Pour définir qui – ou quoi – était le MinDimBit, il ne suffit pas de regarder sa photo. Il faut aussi le décrire. Le décrire ? Sa forme, son apparence, ou le champ d’ondes, intense et d’origine inconnue, qui émanait de son sombre réceptacle ?
Puissance de l’adjectif ! Des années plus tard, si je voulais transmettre les émotions de ma première rencontre avec le MinDimBit, il me suffisait d’énoncer une première nuée d’adjectifs “comportementaux” : menaçant, répugnant, sinistre, féroce, effrayant, dangereux, maléfique, vil, malin, redoutable… Et continuer avec un deuxième nuage, “phénoménologique” : nain, gnome, poilu, jeune, vieux, homme, femme…
Mais le lecteur curieux a aussi droit à une description complète. Je vais donc commencer par le bas et remonter vers le haut, à environ quatre-vingts centimètres de hauteur.
Les pieds d’abord. Les pieds étaient très larges, longs, nus, humains, parallèles et ne faisant qu’un avec le socle en bois qui les soutenait et qui leur procurait une sensation de stabilité inébranlable.
Les jambes – nues, courtes, humaines, bien formées, fléchies et écartées – étaient bien charpentées et donnaient au corps une apparence d’audace juvénile.
Le zone pubienne – lisse et strictement asexué – ne servait qu’à soutenir un ventre gracieux, arrondi et au nombril semblable à une cerise aplatie.

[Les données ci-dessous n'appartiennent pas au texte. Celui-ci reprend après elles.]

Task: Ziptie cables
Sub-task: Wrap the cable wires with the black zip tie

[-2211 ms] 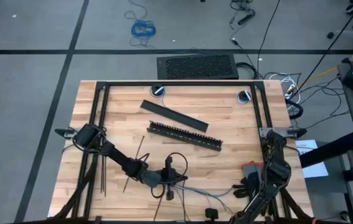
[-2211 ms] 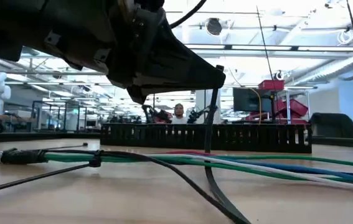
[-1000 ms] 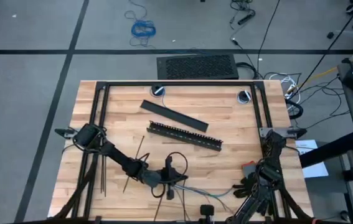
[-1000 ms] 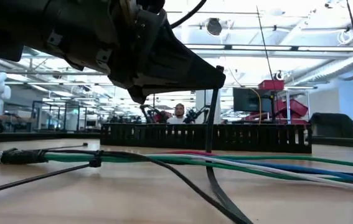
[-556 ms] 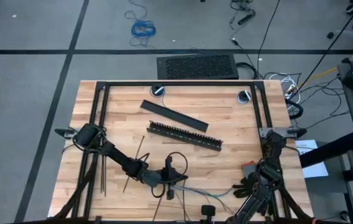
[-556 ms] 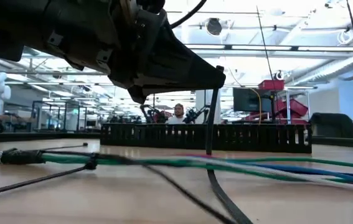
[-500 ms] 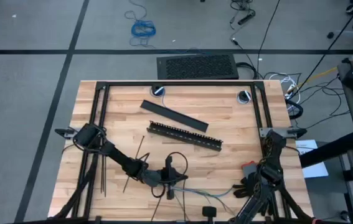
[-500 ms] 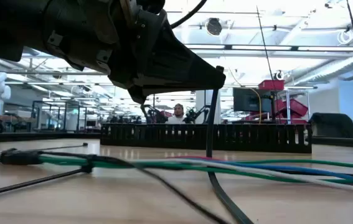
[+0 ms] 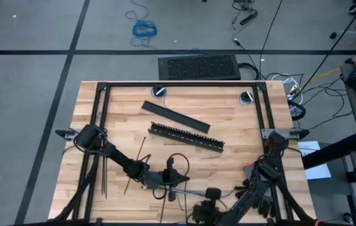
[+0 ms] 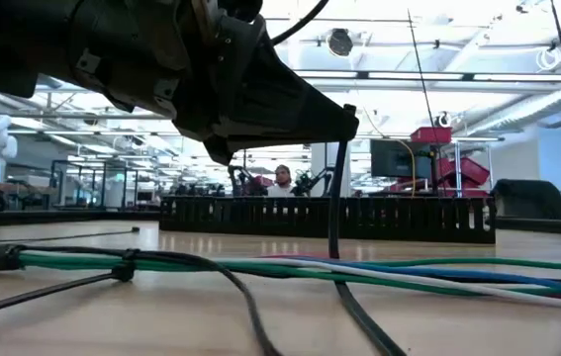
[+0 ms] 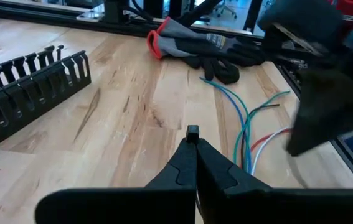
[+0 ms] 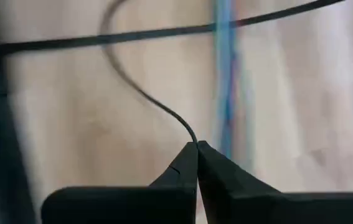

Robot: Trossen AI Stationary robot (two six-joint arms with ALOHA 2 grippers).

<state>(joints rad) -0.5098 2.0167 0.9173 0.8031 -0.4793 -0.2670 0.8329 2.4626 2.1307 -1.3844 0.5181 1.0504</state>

Au-dessus du ventre, un torse droit et vertical se terminait très haut, à hauteur d’épaule, par deux seins féminins, ni beaux ni laids, inclinés vers le bas et sans fonction particulière.
Enfin, les bras – longs, minces, cambrés – reliaient les épaules aux genoux et fournissaient à l’ensemble un élément de stabilité supplémentaire.
L’ensemble du corps était lisse et d’une belle couleur chocolat noir. L’artiste avait enrichi la surface du corps de grands motifs ornementaux rouges : cercles, rayures, virgules…
Au-dessus du corps, totalement dépourvu de cou, trônait une tête.
« C’est quoi cette horreur ?» je demande au vendeur qui me regardait amusé.
« C’est un ancêtre. Une figure assez traditionnelle dans l’art primitif. Il y en a de toutes sortes. Masculin, féminin, protecteur, sage, fou, possédé… Mais celui-ci est spécial. »
« Je le vois bien. Le corps est femme, mais la tête est homme, ou plutôt diable, ou plutôt démon. Et en colère aussi. »
« Vous avez raison, mais seulement en partie. Le MinDimBit est une femme, y compris sa tête. Regardez ça » et il me montre le dos du petit monstre.
« Comme vous pouvez le constater, le corps féminin est bien représenté et se prolonge au- dessus des épaules avec un cou et une nuque résolument féminins. Et jolis aussi ».
En regardant de plus près, l’arrière du MinDimBit montrait, des pieds à la tête, l’anatomie d’une jeune femme, presque un enfant.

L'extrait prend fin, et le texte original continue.